January 05, 2018
January 10, 2018 3:23 PM EST

The University of Chicago
Summary: The purpose of the evaluation is to assess the effectiveness of a classroom-based program intended to increase the vocabulary of preschool and primary school children. The program, called the Big Word Club (BWC), consists of videos, books and activities intended to help children learn one new word per day over a school year. The intent of the program is not only to teach specific new words, but also to increase children’s interest in words and literacy in general and thereby improve school success. The evaluation will assess the program’s success in achieving the narrow goal of increasing children’s receptive vocabulary. Specifically, we will assess receptive vocabulary using a test that includes words from the BWC as well as a set of age-appropriate words not included in the BWC. The evaluation will include a minimum of 50 schools and maximum of 65 schools all located in the Southwestern United States.

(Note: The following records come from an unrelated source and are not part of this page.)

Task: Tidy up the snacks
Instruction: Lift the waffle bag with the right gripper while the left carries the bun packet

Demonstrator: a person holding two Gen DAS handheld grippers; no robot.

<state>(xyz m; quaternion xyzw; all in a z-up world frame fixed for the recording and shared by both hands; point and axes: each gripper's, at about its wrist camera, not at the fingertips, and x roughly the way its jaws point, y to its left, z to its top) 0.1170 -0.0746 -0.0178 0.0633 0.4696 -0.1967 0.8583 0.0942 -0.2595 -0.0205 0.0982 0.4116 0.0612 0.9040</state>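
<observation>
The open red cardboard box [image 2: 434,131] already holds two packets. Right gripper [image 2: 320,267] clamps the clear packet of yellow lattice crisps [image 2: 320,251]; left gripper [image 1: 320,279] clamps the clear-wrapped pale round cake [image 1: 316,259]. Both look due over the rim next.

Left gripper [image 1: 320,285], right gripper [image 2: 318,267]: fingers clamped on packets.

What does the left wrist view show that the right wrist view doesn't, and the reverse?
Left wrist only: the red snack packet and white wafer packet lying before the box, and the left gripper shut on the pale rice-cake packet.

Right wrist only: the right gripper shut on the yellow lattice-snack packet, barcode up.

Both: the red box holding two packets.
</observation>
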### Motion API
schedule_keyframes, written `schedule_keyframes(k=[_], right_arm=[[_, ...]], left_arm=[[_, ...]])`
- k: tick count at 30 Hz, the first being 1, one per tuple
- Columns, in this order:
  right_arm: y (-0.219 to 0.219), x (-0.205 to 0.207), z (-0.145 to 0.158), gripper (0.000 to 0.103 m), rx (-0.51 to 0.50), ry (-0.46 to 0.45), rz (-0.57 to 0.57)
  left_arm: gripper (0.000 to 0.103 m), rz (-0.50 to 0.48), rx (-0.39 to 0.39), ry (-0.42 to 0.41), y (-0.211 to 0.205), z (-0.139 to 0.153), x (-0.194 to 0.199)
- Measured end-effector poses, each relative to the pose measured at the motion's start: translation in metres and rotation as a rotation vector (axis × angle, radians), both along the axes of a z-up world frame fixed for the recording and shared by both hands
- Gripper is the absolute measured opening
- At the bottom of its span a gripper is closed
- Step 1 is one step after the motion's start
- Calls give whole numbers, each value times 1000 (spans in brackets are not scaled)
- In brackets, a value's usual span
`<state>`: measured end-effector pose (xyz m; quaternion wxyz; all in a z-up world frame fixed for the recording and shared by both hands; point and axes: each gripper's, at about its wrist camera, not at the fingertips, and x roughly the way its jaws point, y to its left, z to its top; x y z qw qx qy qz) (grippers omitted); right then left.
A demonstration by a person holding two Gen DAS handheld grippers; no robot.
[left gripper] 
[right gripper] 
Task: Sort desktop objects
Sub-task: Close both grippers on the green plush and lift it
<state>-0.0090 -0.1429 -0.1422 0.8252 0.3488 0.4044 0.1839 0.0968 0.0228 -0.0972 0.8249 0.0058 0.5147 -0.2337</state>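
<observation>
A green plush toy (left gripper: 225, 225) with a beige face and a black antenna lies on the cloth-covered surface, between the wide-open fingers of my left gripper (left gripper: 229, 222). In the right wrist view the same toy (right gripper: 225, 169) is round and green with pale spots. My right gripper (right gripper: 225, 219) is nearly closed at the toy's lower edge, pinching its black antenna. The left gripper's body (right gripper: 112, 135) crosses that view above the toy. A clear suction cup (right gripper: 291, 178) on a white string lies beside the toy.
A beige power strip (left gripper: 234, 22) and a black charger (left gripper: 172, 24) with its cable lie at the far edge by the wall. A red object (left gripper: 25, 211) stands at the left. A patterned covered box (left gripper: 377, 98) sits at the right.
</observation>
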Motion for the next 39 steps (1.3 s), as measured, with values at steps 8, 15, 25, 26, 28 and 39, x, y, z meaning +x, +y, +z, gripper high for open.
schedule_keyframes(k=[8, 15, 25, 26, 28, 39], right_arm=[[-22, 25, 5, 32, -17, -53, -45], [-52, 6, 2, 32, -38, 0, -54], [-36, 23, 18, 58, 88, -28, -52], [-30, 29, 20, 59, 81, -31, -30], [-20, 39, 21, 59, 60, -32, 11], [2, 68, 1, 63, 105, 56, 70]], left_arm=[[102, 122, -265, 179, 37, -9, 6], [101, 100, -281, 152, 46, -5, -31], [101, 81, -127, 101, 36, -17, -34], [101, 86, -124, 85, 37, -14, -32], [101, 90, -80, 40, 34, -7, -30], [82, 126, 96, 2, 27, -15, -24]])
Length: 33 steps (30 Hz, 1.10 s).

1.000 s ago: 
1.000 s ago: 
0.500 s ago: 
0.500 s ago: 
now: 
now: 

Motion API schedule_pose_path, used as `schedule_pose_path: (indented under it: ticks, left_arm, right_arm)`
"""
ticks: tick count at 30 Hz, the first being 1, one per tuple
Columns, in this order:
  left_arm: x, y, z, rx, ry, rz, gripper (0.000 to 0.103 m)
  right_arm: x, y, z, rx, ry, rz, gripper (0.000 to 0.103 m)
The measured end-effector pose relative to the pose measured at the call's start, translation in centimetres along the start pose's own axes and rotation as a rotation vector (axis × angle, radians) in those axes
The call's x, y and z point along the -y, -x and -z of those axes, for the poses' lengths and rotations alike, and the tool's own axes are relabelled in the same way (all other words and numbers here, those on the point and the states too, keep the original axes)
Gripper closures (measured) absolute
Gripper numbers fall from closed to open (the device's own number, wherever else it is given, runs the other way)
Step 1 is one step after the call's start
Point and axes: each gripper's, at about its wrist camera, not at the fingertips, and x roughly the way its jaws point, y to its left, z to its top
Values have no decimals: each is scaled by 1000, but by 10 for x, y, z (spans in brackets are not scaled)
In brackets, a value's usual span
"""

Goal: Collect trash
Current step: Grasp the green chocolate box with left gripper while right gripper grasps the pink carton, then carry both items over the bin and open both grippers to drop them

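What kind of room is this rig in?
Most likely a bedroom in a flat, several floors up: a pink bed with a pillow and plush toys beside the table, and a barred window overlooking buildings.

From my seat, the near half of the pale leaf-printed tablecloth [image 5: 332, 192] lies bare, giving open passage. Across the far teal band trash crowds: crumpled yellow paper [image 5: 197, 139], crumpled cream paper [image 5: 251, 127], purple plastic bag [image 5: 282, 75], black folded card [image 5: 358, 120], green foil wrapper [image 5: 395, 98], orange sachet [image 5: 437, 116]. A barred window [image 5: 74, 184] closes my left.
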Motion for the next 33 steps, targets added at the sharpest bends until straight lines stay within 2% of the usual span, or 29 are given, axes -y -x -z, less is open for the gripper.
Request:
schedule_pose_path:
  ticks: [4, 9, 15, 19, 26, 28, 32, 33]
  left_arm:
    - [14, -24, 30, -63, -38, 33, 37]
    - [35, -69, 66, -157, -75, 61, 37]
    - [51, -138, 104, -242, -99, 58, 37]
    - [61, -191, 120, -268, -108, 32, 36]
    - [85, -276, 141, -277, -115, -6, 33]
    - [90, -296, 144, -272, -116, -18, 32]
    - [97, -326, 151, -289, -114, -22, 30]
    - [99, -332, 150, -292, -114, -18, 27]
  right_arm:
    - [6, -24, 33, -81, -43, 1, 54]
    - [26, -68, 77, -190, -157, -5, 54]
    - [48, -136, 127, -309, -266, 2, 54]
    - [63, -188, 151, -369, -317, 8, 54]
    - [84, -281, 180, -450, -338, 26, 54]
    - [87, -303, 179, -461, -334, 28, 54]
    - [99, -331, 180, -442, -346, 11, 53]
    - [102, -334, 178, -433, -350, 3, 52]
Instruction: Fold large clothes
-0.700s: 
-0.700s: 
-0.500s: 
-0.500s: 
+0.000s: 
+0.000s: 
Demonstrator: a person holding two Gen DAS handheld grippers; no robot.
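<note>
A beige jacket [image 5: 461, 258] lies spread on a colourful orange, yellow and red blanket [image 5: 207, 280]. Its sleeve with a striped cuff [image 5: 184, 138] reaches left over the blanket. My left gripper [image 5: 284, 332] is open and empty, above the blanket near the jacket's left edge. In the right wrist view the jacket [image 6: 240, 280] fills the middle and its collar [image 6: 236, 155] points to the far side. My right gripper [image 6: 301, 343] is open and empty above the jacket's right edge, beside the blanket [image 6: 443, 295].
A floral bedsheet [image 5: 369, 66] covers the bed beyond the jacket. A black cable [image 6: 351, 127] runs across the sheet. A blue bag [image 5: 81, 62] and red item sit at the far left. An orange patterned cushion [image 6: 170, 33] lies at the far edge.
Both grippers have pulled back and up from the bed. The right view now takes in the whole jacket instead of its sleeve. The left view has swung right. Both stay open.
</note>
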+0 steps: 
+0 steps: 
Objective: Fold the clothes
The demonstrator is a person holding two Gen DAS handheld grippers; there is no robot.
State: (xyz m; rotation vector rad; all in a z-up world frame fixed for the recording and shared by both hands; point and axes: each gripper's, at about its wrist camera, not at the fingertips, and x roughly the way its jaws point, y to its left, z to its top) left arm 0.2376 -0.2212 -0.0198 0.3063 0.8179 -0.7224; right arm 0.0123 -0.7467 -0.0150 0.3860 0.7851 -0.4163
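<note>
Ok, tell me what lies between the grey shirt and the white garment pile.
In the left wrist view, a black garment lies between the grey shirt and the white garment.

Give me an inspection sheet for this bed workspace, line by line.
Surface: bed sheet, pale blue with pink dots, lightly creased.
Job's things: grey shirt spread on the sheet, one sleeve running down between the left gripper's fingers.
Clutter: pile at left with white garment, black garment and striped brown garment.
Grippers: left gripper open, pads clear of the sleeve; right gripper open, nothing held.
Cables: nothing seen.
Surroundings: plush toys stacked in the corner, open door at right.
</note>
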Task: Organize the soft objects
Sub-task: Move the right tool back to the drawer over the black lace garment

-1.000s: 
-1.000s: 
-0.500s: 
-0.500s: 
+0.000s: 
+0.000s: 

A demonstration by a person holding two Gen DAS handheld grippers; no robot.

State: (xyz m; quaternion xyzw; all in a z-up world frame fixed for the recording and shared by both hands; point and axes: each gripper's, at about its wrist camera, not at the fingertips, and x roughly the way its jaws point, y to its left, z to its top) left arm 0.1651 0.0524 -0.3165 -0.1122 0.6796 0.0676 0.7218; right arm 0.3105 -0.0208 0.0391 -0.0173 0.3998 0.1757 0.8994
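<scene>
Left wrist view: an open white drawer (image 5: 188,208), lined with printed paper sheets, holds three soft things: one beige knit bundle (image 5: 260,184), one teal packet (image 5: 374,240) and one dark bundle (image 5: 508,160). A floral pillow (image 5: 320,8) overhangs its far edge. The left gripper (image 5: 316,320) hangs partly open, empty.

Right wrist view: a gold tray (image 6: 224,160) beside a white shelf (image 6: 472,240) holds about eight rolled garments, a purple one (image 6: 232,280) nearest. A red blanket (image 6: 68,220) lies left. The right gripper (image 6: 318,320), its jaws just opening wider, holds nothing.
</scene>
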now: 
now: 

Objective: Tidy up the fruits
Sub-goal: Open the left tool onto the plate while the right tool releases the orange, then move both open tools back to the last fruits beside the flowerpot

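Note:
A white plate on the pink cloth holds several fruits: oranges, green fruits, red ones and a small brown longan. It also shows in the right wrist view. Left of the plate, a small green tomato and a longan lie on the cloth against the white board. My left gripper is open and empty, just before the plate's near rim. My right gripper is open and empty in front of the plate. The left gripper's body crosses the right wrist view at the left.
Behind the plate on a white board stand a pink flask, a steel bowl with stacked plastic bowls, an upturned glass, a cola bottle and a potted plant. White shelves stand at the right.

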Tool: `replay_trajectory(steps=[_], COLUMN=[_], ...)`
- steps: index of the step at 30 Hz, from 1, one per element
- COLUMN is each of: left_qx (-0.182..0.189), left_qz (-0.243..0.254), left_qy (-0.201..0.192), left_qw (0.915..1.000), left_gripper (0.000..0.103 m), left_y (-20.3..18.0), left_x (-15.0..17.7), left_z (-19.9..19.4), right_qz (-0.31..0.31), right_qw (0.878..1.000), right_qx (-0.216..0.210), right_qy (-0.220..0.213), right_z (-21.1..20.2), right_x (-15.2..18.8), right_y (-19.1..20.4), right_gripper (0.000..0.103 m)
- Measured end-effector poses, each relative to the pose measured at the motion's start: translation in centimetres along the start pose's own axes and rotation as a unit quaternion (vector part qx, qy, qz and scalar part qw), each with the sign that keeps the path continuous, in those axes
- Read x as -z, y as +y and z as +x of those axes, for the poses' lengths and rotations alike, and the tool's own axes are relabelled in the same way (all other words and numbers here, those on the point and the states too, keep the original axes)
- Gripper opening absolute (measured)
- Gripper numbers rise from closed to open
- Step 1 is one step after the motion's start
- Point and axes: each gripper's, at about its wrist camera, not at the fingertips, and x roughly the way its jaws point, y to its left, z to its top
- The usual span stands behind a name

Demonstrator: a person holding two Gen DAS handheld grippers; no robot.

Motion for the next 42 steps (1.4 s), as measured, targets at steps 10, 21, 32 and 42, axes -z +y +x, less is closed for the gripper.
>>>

The Big Word Club (BWC) is a digital learning program that uses books, songs, animation and dance to introduce children to a new word every day of the school year. It is intended for children in preschool to grade 4 with different classroom materials depending on the grade. In general the words are “big” in the sense that many are not typical of the vocabulary of such young children. For example the words for preschoolers include gargantuan, primate, prehensile, equator, and slither. Each week the BWC provides classroom teachers with nine new videos based on that week’s theme. The videos include five that introduce the word for each day, one animated book, one animated music video, and one dance video all of which include the five words for that week. The videos also include a review of the week’s words. The BWC provides much flexibility to teachers who can use the videos any time during the day. Each video is only 3-4 minutes long so implementing the BWC is not costly in terms of classroom time. Many teachers report using the animated books at story time, the dances as a break during the day and the songs during sing along time. The review is typically done on Fridays. It is intended to supplement and not substitute for the normal classroom literacy curriculum.
Schools are randomly assigned to participate in either the BWC or to be in a business as usual control group.
Randomization completed in office by a computer.
School level
50-65 schools
Estimated 750-1,000 children assessed twice (1,500 - 2,000 total observations)
50 - 65 schools with an estimated 16 - 20 children per classroom.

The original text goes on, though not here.